» **Records for this task**:
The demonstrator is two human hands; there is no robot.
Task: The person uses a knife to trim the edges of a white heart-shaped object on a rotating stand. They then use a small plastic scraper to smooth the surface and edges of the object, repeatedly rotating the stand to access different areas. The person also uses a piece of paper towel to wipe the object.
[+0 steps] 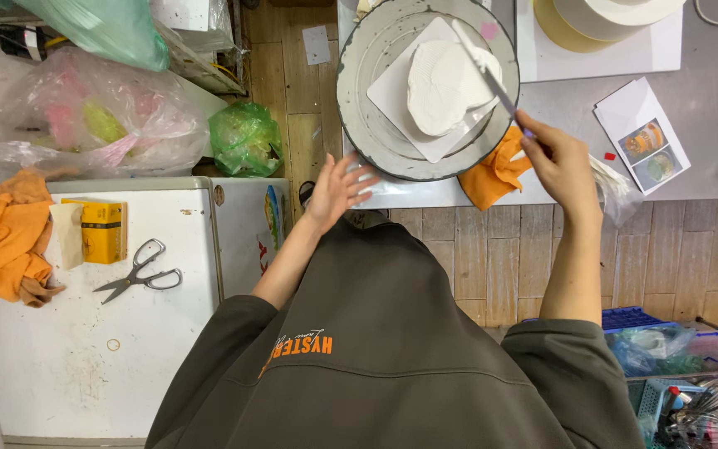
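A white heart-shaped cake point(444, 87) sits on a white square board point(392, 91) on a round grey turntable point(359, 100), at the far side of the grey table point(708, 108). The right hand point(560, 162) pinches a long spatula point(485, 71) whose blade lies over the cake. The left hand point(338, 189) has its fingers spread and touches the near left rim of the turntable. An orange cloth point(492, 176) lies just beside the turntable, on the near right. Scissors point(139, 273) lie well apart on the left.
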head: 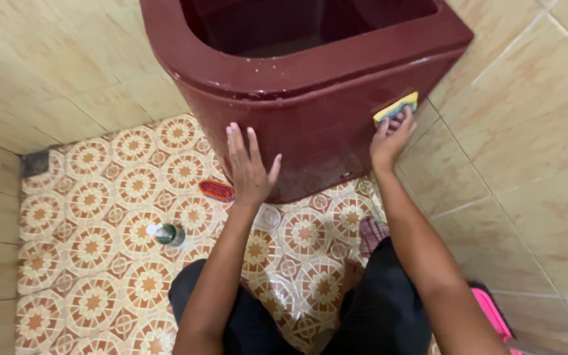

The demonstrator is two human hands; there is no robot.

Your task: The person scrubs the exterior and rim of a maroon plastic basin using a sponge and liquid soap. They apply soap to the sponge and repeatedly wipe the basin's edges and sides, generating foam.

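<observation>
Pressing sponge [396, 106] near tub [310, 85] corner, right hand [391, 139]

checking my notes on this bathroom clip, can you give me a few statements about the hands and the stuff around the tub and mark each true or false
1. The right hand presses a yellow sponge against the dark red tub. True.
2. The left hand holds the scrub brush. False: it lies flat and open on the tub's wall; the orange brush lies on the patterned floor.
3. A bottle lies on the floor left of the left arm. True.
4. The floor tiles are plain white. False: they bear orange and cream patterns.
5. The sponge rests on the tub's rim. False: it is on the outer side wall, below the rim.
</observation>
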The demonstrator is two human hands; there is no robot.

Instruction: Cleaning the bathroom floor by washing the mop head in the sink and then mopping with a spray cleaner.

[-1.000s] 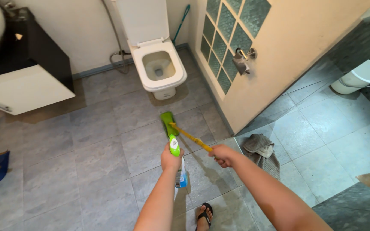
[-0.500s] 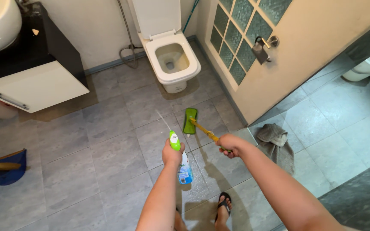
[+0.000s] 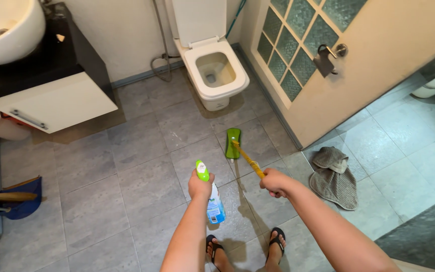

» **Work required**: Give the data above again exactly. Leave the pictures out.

» **Result for this exercise**:
The demonstrator is two human hands; there is no robot.
Task: The person uses a knife to trim the edges of a white heart-shaped object on a rotating stand. They then use a small plastic scraper to smooth the surface and edges of the object, repeatedly rotating the stand to access different areas. The person also uses a piece of paper towel to wipe the object.
[+0 steps] 
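A white heart-shaped cake point(444, 87) sits on a white square board point(392, 91) on a round grey turntable point(359, 100), at the far side of the grey table point(708, 108). The right hand point(560, 162) pinches a long spatula point(485, 71) whose blade lies over the cake. The left hand point(338, 189) has its fingers spread and touches the near left rim of the turntable. An orange cloth point(492, 176) lies just beside the turntable, on the near right. Scissors point(139, 273) lie well apart on the left.
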head: 

The demonstrator is two human hands; there is no robot.

Your task: The person scrubs the exterior and rim of a maroon plastic basin using a sponge and liquid soap. They apply soap to the sponge and repeatedly wipe the basin's edges and sides, generating foam.

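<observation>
Pressing sponge [396, 106] near tub [310, 85] corner, right hand [391, 139]

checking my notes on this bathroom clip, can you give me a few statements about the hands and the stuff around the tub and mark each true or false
1. The right hand presses a yellow sponge against the dark red tub. True.
2. The left hand holds the scrub brush. False: it lies flat and open on the tub's wall; the orange brush lies on the patterned floor.
3. A bottle lies on the floor left of the left arm. True.
4. The floor tiles are plain white. False: they bear orange and cream patterns.
5. The sponge rests on the tub's rim. False: it is on the outer side wall, below the rim.
</observation>
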The demonstrator is two human hands; there is no robot.

Instruction: Cleaning the bathroom floor by washing the mop head in the sink and then mopping with a spray cleaner.

[-1.000s] 
[-0.500s] 
[+0.000s] 

Besides the given answer, there is nothing more to add.